Are the wide differences among the states a bad thing? Not necessarily, said Richardson at the briefing. States differ widely in areas such as geology, geography, politics, and law. “We don’t know why states do things the way they do,” he said. The strongest threat seems to be the number of wells in the state. The report notes, “The five states with the most gas wells (Texas, Oklahoma, Ohio, Pennsylvania, and West Virginia) regulate at least 16 elements, more than the national average of 15.6.

Regulatory transparency is a problem that Richardson highlighted. “Though regulations are publicly available,” says RFF, “they are often difficult to find and interpret, even for experts. Moreover, states’ use of case-by-case permitting makes it challenging for researchers and the public to determine what is regulated and required.” Economists—and RFF is heavily populated with economists—generally prefer performance standards to either command-and-control or case-by-case permitting.

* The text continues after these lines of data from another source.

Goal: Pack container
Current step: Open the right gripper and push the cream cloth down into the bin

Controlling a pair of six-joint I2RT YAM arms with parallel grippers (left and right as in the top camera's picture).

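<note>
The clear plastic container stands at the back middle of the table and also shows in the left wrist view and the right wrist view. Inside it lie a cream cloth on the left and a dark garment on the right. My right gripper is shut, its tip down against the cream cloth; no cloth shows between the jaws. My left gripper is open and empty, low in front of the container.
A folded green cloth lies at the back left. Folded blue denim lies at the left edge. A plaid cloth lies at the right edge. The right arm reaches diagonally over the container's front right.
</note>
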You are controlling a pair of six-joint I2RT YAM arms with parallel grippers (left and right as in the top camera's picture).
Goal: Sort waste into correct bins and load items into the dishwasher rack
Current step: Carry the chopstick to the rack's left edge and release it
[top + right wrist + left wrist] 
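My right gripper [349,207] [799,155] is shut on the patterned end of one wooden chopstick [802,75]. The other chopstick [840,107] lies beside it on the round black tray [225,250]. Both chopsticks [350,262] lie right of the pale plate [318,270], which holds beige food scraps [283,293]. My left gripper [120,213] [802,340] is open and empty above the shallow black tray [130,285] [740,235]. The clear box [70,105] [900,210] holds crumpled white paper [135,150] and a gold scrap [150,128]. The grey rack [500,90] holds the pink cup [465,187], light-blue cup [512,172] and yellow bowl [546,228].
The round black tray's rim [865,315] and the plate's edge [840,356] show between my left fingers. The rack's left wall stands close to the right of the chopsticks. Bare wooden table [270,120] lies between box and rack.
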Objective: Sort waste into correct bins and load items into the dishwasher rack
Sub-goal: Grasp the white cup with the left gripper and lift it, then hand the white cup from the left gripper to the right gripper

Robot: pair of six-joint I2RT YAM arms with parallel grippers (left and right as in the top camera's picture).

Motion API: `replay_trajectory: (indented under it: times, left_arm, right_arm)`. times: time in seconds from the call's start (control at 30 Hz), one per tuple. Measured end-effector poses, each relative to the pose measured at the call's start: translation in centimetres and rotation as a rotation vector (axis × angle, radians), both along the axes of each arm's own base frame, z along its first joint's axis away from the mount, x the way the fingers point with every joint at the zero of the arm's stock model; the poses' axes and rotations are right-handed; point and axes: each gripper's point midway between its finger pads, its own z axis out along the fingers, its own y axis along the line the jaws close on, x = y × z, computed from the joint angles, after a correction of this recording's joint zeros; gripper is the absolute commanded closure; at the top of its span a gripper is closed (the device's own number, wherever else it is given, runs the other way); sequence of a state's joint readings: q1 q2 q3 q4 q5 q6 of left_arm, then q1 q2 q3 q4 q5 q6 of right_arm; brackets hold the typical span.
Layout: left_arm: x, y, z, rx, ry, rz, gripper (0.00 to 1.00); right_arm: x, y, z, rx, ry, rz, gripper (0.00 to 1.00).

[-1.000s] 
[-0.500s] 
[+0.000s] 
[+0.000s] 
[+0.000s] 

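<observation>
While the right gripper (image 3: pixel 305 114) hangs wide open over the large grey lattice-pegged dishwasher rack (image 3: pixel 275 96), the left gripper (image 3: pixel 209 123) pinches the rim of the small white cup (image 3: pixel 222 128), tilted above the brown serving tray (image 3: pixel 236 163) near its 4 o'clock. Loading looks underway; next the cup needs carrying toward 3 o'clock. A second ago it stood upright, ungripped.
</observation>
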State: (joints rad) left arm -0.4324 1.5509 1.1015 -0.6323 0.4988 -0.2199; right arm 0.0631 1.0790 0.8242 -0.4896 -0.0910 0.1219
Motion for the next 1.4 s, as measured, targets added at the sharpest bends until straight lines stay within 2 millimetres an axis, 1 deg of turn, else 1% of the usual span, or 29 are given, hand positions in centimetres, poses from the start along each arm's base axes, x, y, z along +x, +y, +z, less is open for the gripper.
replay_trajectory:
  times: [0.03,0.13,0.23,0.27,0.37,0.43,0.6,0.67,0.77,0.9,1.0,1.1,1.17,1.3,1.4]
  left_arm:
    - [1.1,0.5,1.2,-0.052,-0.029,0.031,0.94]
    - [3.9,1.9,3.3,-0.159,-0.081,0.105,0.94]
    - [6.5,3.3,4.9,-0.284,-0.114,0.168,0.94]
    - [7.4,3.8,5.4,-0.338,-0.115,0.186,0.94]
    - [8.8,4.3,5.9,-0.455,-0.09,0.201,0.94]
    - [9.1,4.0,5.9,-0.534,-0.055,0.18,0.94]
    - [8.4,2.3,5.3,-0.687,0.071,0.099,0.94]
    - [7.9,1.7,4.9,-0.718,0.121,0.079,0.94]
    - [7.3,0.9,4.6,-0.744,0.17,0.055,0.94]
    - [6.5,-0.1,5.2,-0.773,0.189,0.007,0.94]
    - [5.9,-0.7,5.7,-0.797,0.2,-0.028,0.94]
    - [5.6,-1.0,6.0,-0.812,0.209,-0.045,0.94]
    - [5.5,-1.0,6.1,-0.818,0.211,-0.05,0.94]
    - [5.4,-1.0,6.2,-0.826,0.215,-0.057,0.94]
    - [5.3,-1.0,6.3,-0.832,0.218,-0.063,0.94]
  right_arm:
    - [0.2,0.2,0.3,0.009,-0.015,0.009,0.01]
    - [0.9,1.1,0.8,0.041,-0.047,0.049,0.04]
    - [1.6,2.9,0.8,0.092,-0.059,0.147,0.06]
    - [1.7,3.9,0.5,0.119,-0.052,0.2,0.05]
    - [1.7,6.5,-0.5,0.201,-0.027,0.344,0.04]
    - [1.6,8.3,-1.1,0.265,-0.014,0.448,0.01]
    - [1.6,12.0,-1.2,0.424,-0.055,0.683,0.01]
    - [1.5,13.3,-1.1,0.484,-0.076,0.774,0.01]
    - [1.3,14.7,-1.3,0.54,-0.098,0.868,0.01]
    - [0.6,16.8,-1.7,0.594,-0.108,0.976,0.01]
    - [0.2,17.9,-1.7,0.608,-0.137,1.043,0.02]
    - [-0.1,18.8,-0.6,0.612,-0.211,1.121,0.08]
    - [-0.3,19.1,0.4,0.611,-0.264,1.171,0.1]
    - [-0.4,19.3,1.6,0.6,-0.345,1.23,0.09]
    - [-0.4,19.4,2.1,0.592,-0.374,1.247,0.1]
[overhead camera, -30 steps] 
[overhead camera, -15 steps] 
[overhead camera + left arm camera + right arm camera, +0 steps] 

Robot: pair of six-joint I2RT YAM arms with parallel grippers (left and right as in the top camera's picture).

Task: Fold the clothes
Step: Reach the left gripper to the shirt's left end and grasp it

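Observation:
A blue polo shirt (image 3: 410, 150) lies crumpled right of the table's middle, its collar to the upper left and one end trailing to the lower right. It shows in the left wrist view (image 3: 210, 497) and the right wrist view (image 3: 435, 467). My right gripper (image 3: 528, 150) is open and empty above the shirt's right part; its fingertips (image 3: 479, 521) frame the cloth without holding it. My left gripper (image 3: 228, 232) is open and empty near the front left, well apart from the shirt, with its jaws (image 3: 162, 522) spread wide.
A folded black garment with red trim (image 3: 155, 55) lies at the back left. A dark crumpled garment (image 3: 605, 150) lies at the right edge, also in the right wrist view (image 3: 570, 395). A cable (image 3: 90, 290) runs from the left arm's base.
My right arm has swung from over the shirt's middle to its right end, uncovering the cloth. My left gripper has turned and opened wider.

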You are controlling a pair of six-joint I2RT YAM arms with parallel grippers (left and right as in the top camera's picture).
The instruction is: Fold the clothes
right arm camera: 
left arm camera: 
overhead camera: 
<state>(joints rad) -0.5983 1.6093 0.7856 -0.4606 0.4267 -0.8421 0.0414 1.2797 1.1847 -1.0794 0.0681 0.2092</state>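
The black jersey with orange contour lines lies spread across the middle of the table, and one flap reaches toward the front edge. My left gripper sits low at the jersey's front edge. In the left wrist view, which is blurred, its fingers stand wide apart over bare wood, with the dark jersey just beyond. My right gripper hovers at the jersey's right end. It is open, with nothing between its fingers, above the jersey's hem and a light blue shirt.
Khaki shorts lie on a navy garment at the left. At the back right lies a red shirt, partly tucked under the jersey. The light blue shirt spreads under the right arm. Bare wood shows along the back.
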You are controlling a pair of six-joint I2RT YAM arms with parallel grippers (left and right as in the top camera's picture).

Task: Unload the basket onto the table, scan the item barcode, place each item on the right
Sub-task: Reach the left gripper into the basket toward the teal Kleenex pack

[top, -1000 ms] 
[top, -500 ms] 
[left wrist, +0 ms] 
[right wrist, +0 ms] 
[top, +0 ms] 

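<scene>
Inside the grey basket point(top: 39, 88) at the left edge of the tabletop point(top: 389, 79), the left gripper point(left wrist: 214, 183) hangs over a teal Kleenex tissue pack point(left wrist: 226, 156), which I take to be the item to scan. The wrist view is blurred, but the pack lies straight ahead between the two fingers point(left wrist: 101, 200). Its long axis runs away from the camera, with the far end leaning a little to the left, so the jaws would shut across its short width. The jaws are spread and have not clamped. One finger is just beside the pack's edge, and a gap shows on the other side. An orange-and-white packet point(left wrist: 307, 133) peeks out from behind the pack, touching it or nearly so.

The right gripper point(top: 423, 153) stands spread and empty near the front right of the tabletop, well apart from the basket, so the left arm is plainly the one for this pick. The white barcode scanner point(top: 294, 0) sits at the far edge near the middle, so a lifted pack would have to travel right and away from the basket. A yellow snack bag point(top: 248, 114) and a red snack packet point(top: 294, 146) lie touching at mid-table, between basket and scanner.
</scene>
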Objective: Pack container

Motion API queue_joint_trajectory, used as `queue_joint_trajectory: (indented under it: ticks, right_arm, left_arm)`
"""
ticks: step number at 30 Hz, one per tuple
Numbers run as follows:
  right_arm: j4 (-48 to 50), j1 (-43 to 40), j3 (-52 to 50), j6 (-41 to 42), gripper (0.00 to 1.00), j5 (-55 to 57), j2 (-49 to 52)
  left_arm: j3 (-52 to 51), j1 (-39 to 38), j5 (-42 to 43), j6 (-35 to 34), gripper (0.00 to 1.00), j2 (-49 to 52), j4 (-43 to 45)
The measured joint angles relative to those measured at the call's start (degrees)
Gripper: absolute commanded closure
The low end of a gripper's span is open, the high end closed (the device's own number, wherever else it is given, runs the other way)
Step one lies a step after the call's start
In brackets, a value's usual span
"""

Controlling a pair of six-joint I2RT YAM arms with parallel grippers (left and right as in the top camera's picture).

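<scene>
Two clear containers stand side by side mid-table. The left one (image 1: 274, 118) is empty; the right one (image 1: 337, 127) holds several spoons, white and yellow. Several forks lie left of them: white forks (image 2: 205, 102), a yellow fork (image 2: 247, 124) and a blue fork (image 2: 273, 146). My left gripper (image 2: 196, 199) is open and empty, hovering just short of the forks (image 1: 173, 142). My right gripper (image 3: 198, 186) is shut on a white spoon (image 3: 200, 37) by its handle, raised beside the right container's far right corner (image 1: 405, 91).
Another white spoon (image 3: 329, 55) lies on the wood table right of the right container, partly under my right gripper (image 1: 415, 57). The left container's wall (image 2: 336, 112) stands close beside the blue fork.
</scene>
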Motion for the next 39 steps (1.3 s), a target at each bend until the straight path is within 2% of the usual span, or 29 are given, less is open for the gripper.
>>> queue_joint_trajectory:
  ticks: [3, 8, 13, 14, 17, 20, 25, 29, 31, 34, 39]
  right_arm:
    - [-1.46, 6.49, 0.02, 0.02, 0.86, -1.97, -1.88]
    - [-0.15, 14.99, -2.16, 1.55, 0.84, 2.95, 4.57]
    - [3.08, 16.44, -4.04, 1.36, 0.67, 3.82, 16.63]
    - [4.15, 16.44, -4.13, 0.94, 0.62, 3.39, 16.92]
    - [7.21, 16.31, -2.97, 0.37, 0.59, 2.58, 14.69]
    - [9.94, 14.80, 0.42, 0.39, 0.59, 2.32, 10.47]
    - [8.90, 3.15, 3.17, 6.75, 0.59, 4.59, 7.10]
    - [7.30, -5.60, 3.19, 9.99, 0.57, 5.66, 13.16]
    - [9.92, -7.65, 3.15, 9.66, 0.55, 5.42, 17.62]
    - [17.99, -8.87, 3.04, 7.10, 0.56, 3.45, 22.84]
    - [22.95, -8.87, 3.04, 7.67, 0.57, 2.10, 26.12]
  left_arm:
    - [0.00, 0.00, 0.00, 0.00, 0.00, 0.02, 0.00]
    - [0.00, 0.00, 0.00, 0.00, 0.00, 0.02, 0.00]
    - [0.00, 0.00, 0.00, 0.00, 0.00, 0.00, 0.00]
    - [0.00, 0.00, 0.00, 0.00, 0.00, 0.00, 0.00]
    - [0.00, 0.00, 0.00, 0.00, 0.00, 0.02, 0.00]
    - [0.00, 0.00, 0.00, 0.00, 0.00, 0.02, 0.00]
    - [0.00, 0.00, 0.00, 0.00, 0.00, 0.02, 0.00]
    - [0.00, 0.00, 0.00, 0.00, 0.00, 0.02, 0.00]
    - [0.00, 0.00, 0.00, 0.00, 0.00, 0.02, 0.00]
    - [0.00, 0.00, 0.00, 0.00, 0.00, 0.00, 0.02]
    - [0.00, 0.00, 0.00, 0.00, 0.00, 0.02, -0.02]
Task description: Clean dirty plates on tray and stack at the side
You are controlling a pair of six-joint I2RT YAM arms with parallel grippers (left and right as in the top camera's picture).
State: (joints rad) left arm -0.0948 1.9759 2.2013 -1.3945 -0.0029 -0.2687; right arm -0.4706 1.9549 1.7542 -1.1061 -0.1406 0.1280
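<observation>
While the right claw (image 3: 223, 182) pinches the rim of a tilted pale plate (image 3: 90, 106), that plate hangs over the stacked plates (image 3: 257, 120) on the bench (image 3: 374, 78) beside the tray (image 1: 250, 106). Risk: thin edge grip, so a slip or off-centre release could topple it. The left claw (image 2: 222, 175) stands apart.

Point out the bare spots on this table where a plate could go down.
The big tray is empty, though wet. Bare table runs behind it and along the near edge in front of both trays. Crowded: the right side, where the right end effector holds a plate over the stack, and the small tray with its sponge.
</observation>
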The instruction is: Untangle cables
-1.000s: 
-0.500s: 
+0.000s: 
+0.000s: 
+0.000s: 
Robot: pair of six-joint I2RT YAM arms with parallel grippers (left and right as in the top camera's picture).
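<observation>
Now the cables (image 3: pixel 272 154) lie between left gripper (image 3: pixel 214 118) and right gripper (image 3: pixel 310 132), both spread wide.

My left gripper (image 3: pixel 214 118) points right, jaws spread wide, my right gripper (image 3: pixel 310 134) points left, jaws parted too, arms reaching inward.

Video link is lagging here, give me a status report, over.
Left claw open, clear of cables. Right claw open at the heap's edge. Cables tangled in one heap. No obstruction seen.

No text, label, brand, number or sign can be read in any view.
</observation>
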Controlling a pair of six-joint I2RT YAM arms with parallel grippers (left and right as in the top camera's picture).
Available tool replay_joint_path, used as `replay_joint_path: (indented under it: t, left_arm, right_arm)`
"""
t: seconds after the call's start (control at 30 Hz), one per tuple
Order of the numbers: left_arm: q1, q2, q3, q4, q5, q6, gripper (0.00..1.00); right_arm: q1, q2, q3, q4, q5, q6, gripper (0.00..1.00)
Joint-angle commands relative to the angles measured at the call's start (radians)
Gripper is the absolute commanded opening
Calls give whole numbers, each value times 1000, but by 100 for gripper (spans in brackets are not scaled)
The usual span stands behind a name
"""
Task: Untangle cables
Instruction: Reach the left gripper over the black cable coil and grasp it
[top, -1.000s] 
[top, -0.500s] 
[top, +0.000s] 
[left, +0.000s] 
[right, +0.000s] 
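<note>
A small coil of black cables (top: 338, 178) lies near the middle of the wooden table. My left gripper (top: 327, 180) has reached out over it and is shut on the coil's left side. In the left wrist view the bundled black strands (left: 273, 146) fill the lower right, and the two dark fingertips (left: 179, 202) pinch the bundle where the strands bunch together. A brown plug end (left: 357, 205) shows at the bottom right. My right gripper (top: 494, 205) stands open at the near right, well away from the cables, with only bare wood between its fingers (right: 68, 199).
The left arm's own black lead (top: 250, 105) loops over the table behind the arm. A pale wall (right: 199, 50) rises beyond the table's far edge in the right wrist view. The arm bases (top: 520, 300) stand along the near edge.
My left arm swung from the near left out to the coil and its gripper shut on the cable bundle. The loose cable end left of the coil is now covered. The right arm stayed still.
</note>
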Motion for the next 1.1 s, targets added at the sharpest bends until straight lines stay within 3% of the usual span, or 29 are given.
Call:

The RFF state-of-the-states report is part of a larger effort to examine the controversial and increasingly important shale gas technology. Earlier this year, RFF released a report that surveyed a broad group of experts and stakeholders to discern where they saw environmental threats from fracking for shale gas. The experts were remarkably in agreement on what environmental risks they saw as important (surface water) and those they believe are not important (groundwater).

The aim was to find some theme in the welter of opinions about fracking among experts in industry, government, academia, and environmental groups. Despite the swirl of competing claims, always asserted with great postures of authority, says RFF, “The potential environmental risks related to shale gas development are not well understood.”

As the RFF report observes, the current policy landscape is “dominated by strong and contradictory opinions. Shale gas detractors have been blamed for performing biased, inaccurate, and misleading studies. When the U.S. Environmental Protection Agency has moved to regulate or even study risks, critics have accused the agency of wanting to shut down the industry. And attempts by the Bureau of Land Management to write new regulations for drilling on federal land are derided as being so onerous and bureaucratic as to stymie all such development. Meanwhile, environmental groups eye academic supporters of shale gas development with suspicion and claim that they and some state regulators are captured by industry.”

How to make sense out of the competing assertions and arguments? RFF asked its experts to choose from among 264 possible risk pathways involved in shale gas development, ranging from site development to well abandonment. The list included burdens to the environment and to local communities, including such elements as road congestion in rural areas as a result of well development. RFF asked the experts to identify their high-priority risks, by which RFF says it meant “those for which they believe government regulation and/or voluntary industry practices are currently inadequate to protect the public or the environment.”

The results were eye-opening. “We found a remarkable overlap for the most frequently cited risks by experts from different perspectives,” said Krupnick, who did the work with co-authors Sheila Olmstead and Hal Gordon. “In fact, if we look at the 20 most frequently cited risks, 12 are common to all the groups.” Perhaps most interesting, of the 12 consensus risks, only two are unique to fracking, while 10 relate to common practices in all natural gas and oil development, such as construction of roads, well pads, and pipelines, and the potential for leaks in well casing and cementing.

Of the two risks unique to fracking, both related to surface water, not to groundwater, a frequent target of anti-fracking advocates, including some of the more spectacular scenes in anti-fracking movies such as Gasland and Gasland II. “The results stand in sharp contrast to the rhetoric of much of the public debate,” says the RFF report.

Of the 12 consensus risk pathways:

  • Seven involve potential surface water threats;
  • Two involve air quality issues;
  • Two involve groundwater risks;
  • One related to habitat disruption.

The RFF survey is part of a $1.2 million multi-year study of the environmental risks of shale gas development and ways to manage them funded by the Alfred P. Sloan Foundation.